Monday, February 25, 2013

Risk Update: Audit Letters, Disqualification News


Mark Herrmann. Chief Counsel – Litigation and Global Chief Compliance Officer at Aon offers a modest proposal: "Stop The Audit Letter Lunacy!" --
  • "When I worked at a law firm, I knew that lawyers’ responses to audit letters — in which the firm confirms to auditors the status of litigation pending against a client — were a massive waste of time."
  • "Every once in a while, a junior associate would receive an audit letter and write a real response to it — analyzing the lawsuit, the tactics, and who would win. When the powers that be learned about that mistake, there’d be hell to pay: 'How could you write those things? Didn’t you run this past an audit letter review partner? We don’t actually provide information in those responses, you fool! Never do this again!'"
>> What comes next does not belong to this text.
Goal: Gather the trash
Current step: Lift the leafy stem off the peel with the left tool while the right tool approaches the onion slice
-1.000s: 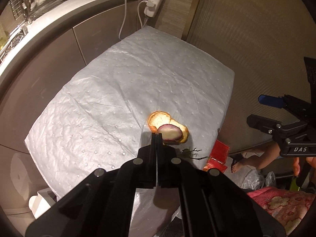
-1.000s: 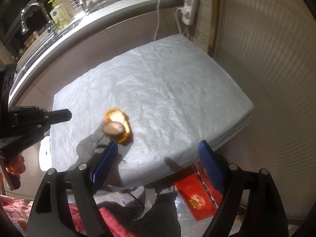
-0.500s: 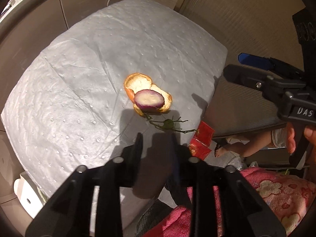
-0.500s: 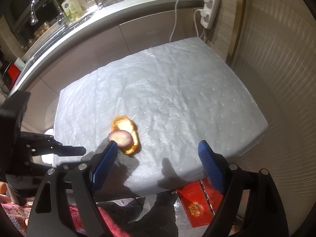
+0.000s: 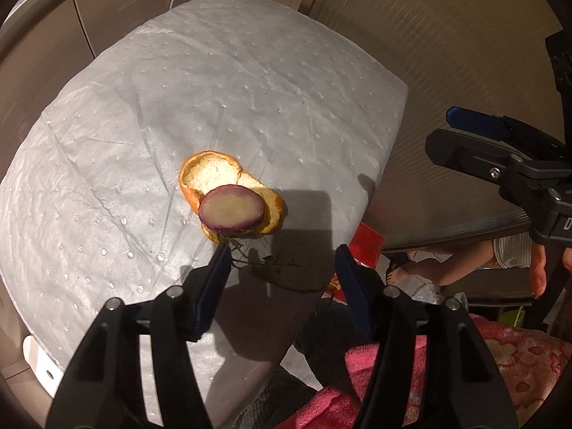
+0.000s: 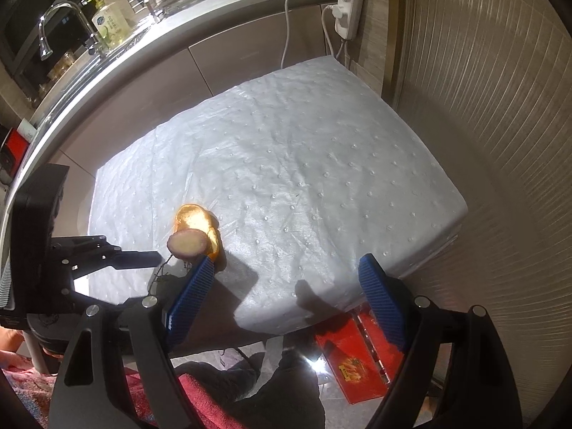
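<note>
1. Kitchen cabinets back a table (image 5: 118,114) draped in dimpled white padding.
2. Near its front edge lies a curled orange peel (image 5: 214,175) with a purple-skinned, pale-fleshed vegetable slice (image 5: 231,211) on top; thin dry twigs (image 5: 264,262) lie just beside them.
3. Left tool (image 5: 280,259), its jaws just opened to half-spread and pinching nothing, hovers over the twigs, the slice just ahead of its left fingertip.
4. Right tool (image 6: 286,264) is spread wide and empty, the pile off its left finger; the left one looks nearer.
</note>
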`<state>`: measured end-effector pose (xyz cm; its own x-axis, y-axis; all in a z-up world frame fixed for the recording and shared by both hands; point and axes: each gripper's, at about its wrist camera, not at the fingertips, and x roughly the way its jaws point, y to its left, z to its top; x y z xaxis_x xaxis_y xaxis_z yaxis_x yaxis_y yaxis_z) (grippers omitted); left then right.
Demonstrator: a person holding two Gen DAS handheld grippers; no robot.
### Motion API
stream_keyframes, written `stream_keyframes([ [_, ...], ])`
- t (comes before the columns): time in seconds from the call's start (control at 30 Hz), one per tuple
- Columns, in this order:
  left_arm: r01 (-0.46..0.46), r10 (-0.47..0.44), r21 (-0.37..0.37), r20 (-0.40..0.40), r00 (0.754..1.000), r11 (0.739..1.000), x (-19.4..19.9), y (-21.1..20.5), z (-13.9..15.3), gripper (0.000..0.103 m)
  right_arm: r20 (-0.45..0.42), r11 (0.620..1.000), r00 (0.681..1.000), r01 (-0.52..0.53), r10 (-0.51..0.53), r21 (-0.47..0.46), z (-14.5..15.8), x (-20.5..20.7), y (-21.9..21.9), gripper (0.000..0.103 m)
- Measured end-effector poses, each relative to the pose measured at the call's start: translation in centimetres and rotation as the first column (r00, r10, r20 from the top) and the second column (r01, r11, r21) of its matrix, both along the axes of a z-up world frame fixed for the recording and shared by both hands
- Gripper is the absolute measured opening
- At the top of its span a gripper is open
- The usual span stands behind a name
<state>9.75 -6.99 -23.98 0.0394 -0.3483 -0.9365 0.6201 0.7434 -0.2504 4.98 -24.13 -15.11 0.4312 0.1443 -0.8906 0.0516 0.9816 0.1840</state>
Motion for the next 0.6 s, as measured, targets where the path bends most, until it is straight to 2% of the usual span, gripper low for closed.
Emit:
stream_keyframes([
  [0.13, -0.006, 0.006, 0.032, 0.000, 1.000, 0.999, 0.4, -0.3, -0.6, 0.028, 0.000, 1.000, 1.000, 0.002, -0.002, 0.005, 0.0, -0.1, -0.4, 0.083],
  [0.23, -0.017, 0.017, 0.049, -0.003, 1.000, 0.999, 0.5, -0.2, -0.8, 0.023, 0.004, 1.000, 1.000, 0.003, -0.003, 0.011, 0.0, 0.0, -0.7, 0.083],
  [0.3, -0.023, 0.023, 0.063, 0.002, 1.000, 0.998, 0.6, 0.3, -0.9, 0.019, 0.005, 1.000, 1.000, 0.002, -0.002, 0.016, 0.0, 0.1, -0.6, 0.083],
  [0.6, -0.089, 0.092, 0.102, -0.023, 0.996, 0.991, 1.1, 2.5, -1.9, 0.019, 0.008, 0.999, 0.999, -0.032, 0.032, 0.024, 0.1, 0.5, 0.3, 0.083],
])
  • "But I always assumed that someone — the client, the auditors, someone — thought those ridiculous letters served a purpose. Now I’ve gone in-house, and it turns out that audit letters serve no purpose at all..."
  • "But if I’m right on this subject, can we please stop the lunacy? If no one — client, auditor, or law firm — derives any value from going through the annual audit letter drill, then let’s stop already."
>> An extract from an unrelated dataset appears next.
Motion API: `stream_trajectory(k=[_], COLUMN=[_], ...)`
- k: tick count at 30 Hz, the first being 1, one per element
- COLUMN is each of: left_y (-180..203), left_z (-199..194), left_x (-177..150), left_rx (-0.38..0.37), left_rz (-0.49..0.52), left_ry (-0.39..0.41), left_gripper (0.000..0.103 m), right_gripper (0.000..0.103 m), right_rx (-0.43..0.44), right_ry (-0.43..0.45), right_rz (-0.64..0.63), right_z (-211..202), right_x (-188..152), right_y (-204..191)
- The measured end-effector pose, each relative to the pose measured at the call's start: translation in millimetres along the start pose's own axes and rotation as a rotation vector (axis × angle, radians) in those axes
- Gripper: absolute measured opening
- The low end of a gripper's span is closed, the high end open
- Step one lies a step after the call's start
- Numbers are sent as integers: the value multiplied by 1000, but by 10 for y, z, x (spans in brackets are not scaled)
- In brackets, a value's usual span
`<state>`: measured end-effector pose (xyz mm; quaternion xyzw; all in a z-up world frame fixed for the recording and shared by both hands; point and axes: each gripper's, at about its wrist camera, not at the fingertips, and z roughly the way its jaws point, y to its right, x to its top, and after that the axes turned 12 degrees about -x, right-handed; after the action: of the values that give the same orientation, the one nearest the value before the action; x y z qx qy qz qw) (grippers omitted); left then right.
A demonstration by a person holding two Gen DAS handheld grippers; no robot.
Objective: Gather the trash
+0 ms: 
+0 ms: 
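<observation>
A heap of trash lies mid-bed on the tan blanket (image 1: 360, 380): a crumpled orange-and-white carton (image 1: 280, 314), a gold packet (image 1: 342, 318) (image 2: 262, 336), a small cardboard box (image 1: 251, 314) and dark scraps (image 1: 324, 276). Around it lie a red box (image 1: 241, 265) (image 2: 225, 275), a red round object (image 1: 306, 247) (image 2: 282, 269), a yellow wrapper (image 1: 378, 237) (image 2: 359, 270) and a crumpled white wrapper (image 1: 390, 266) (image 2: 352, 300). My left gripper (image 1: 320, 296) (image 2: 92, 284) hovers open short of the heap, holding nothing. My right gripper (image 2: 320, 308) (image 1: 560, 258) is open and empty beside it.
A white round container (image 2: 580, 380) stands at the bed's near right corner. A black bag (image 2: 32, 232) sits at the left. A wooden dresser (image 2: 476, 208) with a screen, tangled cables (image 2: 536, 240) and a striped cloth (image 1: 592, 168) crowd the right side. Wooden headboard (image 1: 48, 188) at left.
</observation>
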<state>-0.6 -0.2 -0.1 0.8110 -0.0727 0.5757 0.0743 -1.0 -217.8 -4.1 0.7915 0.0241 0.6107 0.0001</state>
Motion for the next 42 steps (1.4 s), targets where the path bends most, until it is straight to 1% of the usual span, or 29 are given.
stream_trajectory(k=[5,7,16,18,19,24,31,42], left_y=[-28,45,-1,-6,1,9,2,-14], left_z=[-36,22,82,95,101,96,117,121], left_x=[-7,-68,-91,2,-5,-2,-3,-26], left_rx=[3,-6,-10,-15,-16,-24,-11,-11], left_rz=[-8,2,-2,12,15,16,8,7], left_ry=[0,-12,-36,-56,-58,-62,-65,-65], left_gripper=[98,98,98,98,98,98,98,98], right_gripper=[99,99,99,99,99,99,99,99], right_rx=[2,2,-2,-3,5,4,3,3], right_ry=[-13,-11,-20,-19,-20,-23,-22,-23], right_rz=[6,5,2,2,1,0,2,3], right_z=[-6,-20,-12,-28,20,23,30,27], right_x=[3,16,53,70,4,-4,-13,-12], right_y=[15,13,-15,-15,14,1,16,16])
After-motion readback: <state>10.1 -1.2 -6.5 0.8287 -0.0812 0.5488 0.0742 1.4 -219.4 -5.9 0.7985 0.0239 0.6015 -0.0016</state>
And Bloomberg notes a recent disqualification: "Firm’s Contacts With Tainted In-House Counsel Require Vicarious Disqualification From Case" --
  • "The Perkins Coie law firm must be disqualified as defense counsel in major patent infringement litigation because it presumably obtained confidential information about the plaintiff through its contacts with one defendant’s “outside in-house counsel” who previously represented the plaintiff in matters involving three of the four patents at issue in the lawsuits."
  • "Judge Dean D. Pregerson conceded that Perkins did nothing wrong and that the case did not involve a typical imputed disqualification scenario. But California law mandates Perkins’s removal on these facts, he concluded."
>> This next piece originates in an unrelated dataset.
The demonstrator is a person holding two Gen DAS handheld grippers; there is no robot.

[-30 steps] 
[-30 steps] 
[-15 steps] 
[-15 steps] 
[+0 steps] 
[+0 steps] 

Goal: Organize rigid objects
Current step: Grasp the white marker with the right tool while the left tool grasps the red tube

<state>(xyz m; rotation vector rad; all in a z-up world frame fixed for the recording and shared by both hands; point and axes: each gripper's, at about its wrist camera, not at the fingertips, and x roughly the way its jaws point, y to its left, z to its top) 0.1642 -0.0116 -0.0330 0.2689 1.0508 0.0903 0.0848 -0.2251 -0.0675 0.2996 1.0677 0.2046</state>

  • "Pregerson stressed that this decision was not attributable to any unethical behavior on the law firm’s part. Instead, he pinned the problem on two entities: OpenText itself and Crowell & Moring, a law firm that counseled OpenText and allowed one of its attorneys to work as a temporary “outside in-house counsel” for the company despite that attorney’s employment history, which included a stint on a patent litigation team with a firm that represented j2 in several similar disputes."